Mr. McCarthy seems to make a good point about the “absence of leadership,” but looking at the other legislators who have expressed interest in the speaker’s post does not exactly fill us with hope that appropriate leadership is on the horizon. Sleep tight, America (not to be confused with Hungria).

Th-th-th-that’s Wrong, Folks!

P&J thank all gods that America’s organ of record, The New York Times, is eternally vigilant about getting their facts right.  (Although P&J still aren’t sure about how they missed that Tom Brady-Gisele Bundchen break-up shocker, where we are still waiting for the other fashionable high heel or Ugg to drop to prove it correct.)

In the September 20 edition of the Times, the Gray Lady of 42nd Street bravely admitted a mistake in their reporting that we believe could have had a serious impact on currently chilly U.S.-Russia relations. To wit:

“A news analysis last Sunday misstated the name of a cartoon character displayed at a Moscow diner. He is Porky Pig, not Porky the Pig.”

Or Putin the Pig, for that matter.

Barbara Meek

In Our Little Towne, all those folks who have spent their lives working in the arts knows everyone else who works in the arts so, it wasn’t a great surprise one day about 20 years ago when Jorge got a call from Barbara Meek who asked Jorge if he could help out with an ACLU initiative that she was working on. Of course, Jorge readily agreed.

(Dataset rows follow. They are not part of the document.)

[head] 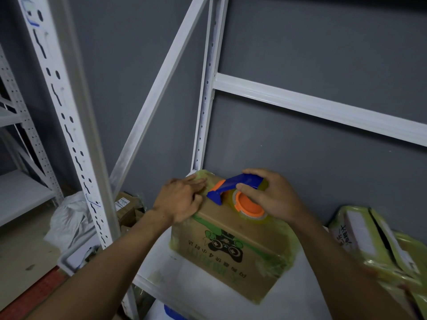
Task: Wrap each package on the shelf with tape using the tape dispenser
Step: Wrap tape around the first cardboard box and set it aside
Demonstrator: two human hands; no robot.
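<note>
A brown cardboard box with a green game-pad picture (227, 249) sits on the white metal shelf (307, 294) in the lower middle of the frame. Shiny yellowish tape covers its edges. The right hand (275, 196) curls its fingers and thumb around a blue and orange plastic tape dispenser (240, 184) on top of the box. The left hand (181, 200) presses on the box's top left corner with fingers mostly straight. Another taped package (381, 241) lies at the lower right.
</note>
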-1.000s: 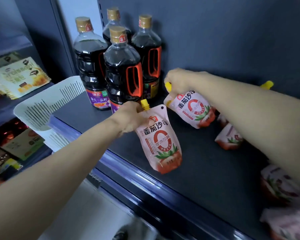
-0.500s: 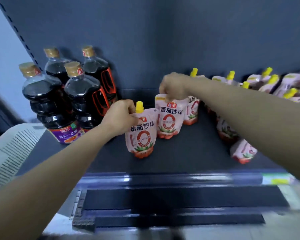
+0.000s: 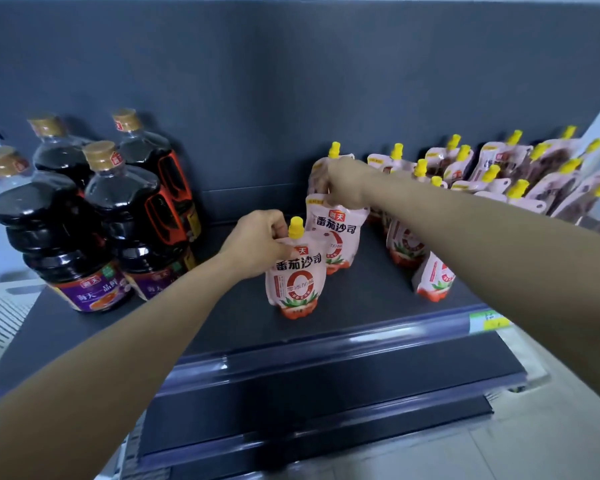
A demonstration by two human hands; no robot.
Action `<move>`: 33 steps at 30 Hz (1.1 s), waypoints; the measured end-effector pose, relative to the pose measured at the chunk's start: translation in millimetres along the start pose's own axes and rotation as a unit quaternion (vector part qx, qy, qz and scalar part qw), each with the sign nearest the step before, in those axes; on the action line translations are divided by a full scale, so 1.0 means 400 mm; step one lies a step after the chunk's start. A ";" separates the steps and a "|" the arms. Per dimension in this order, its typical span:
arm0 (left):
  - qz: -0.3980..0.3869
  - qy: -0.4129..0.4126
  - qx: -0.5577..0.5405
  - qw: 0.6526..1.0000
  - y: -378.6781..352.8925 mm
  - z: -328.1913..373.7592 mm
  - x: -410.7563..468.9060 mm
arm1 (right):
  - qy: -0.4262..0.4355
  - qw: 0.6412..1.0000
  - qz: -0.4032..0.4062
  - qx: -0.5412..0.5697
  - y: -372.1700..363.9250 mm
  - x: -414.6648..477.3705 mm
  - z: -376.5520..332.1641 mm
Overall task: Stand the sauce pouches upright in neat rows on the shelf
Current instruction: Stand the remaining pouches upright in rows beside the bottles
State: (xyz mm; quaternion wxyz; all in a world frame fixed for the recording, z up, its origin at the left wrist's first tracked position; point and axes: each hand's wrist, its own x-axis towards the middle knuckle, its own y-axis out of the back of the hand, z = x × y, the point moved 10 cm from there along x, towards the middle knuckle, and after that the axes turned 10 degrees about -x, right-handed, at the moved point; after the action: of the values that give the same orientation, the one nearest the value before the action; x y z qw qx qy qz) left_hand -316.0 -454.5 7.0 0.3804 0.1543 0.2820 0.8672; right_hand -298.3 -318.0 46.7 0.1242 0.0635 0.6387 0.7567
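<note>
Left hand (image 3: 257,242): fingers curled, pinching the top left corner of the front pouch (image 3: 297,282), thumb on its face just under the spout
Right hand (image 3: 347,188): fingers closed over the top edge of the second pouch (image 3: 336,237); that pouch's spout is hidden under the hand
Front pouch: hangs straight below the left grip, upright, red base touching the shelf (image 3: 222,317); yellow cap (image 3: 296,227) stands just right of the left fingertips
Second pouch: hangs below the right grip, upright, label facing the camera; its lower left is overlapped by the front pouch
Rear pouch (image 3: 321,168): directly behind the right-hand knuckles, upright against the back panel (image 3: 291,81), cap showing above the hand
Leaning pouches (image 3: 433,282): two, right of the right grip and partly under that forearm, tilted; contact with each other cannot be told
Massed pouches (image 3: 499,168): further right of the right grip, crowded along the back, caps at mixed angles
Soy sauce bottles (image 3: 132,220): four, left of the left grip, upright, well apart from both pouches
Price rail (image 3: 326,348): shelf front edge, below both grips; yellow tag (image 3: 489,320) at its right
White basket (image 3: 0,317): far left of the left forearm, slotted wall only partly in view
</note>
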 end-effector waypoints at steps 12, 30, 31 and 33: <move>0.041 0.024 -0.072 0.996 -0.093 0.067 0.016 | 0.046 0.998 0.019 0.031 0.024 -0.055 0.050; 0.073 -0.064 0.017 0.995 -0.040 0.269 -0.011 | -0.034 0.983 0.095 -0.154 0.126 -0.210 0.195; 0.079 -0.084 0.035 0.993 -0.042 0.308 -0.014 | -0.041 0.981 0.102 -0.160 0.134 -0.227 0.214; 0.084 -0.126 0.073 0.986 -0.064 0.388 -0.024 | -0.053 0.976 0.115 -0.176 0.148 -0.268 0.256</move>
State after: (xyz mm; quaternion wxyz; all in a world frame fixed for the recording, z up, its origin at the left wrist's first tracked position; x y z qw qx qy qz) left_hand -220.1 -389.9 114.2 0.3260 0.3133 0.2806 0.8467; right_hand -175.7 -258.6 129.7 0.0788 0.1539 0.4766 0.8619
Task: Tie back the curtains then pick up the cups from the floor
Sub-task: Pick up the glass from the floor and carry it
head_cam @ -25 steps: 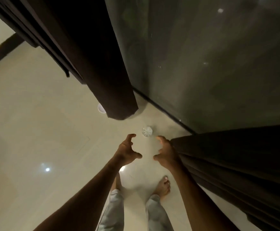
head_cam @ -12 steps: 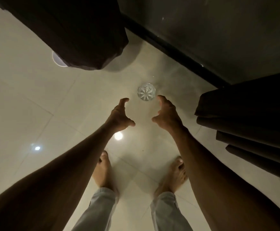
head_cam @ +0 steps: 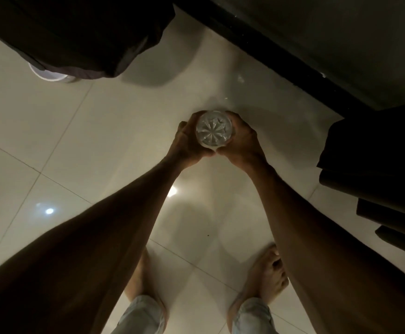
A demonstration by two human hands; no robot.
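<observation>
— Where's the cut glass cup (head_cam: 214,131)?
— Between left hand (head_cam: 187,143) and right hand (head_cam: 243,142), fingers (head_cam: 240,124) curled round its star-cut sides, over glossy floor tiles (head_cam: 100,131).
— Another?
— White cup (head_cam: 49,74), half under the dark curtain (head_cam: 80,32).

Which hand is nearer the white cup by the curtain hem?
Left. The left hand grips the glass on the side toward the white cup; the right hand is beyond it.

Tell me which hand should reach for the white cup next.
Left, probably. The left hand and right hand both grip the cut glass; the white cup sits far left, partly under the dark curtain. The left is on that side; the right would have to cross over.
</observation>
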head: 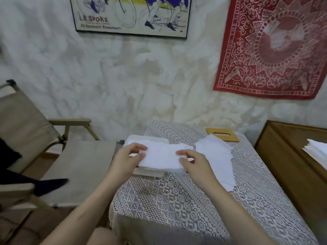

Barbara Meek had a regal voice and perfect diction. She was a great and inspiring actress, first in a line of gifted African-American women actresses at Trinity Rep (Rose Weaver, Viola Davis). But, more than that, she was a kind and generous human being who deeply touched everyone she met with her joy for life. Barbara passed away, unexpectedly, on October 3. She was still acting up to the very end, with a role in Trinity’s current production of Julius Caesar. All of Vo Dilun mourns the passing of this great woman, as do Phillipe & Jorge. Rest in peace, Barbara.